Vidéo / Le 13 octobre 2016

Transcription

C’était en octobre, le mois du cancer du sein, alors je me suis dit que je devrais faire un test de dépistage. J’ai été étonnée d’apprendre qu’il y avait quelque chose d’anormal.

En novembre 2014, j’ai reçu le diagnostic selon lequel j’étais atteinte de deux différents types de cancer du sein. 

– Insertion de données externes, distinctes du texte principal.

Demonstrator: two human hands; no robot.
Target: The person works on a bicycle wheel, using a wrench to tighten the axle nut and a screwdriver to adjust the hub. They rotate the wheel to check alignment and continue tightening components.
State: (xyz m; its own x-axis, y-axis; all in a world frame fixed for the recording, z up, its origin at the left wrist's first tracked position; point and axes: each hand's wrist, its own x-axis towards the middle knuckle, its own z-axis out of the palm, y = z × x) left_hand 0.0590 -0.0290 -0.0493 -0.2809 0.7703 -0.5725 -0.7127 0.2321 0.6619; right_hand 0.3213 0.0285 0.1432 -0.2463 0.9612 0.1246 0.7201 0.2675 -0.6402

Je suis la capitaine Jenn Jackson, et je suis officier des affaires publiques dans les Forces armées canadiennes, basée à la BFC Esquimalt. L’entraînement et la compétition en danse latine et de salon ont toujours occupé une grande partie de ma vie. Alors, lorsque j’ai reçu mon diagnostic de cancer du sein, l’un des sujets que j’ai abordés avec les professionnels de la santé concernait le fait que je voulais continuer de danser pendant mes traitements.

Les performances que j’ai réalisées, et même la compétition à laquelle j’ai participé n’ont constitué qu’une façon de garder ma motivation, quelque chose de concret sur lequel je pouvais travailler et me concentrer pendant que j’étais malade; autre que celle d’être malade.

Les six mois de chimiothérapie ont sans doute été la partie la plus difficile du traitement. J’ai perdu tous mes cheveux. Lorsque vous tombez malade, surtout en tant que membre des FAC, c’est toujours angoissant.  À part le fait d’être malade, vous ne connaissez pas les prochaines étapes. Les professionnels des Services de santé ici ont été incroyables. Suite à ma chirurgie, j’ai eu quelques complications, et j’ai vu un membre du personnel infirmier tous les jours pour traiter certaines plaies qui ne guérissaient pas comme prévu. J’ai également vu le médecin régulièrement, simplement à des fins d’évaluation. Juste pour effectuer un suivi et voir comment les choses se passaient. Si j’avais une journée particulièrement mauvaise, je pouvais communiquer avec une infirmière en santé mentale, je n’avais qu’à lui passer un coup de fil.  Elle me rappelait, on parlait et on trouvait des solutions. Tout le monde m’était toujours d’un grand soutien. Je recevais le même message du commandant et de la part de mes collègues, me disant de simplement me concentrer sur ma guérison, et qu’ils avaient hâte que je revienne travailler.

Je veux tout simplement dire que, c’est incroyable, je ne peux pas croire que j’ai vraiment vécu tout ça. Et que je suis encore ici. Je suis heureuse, je suis optimiste et je danse toujours. Je suis toujours dans les Forces et je fais toujours ce que j’aime.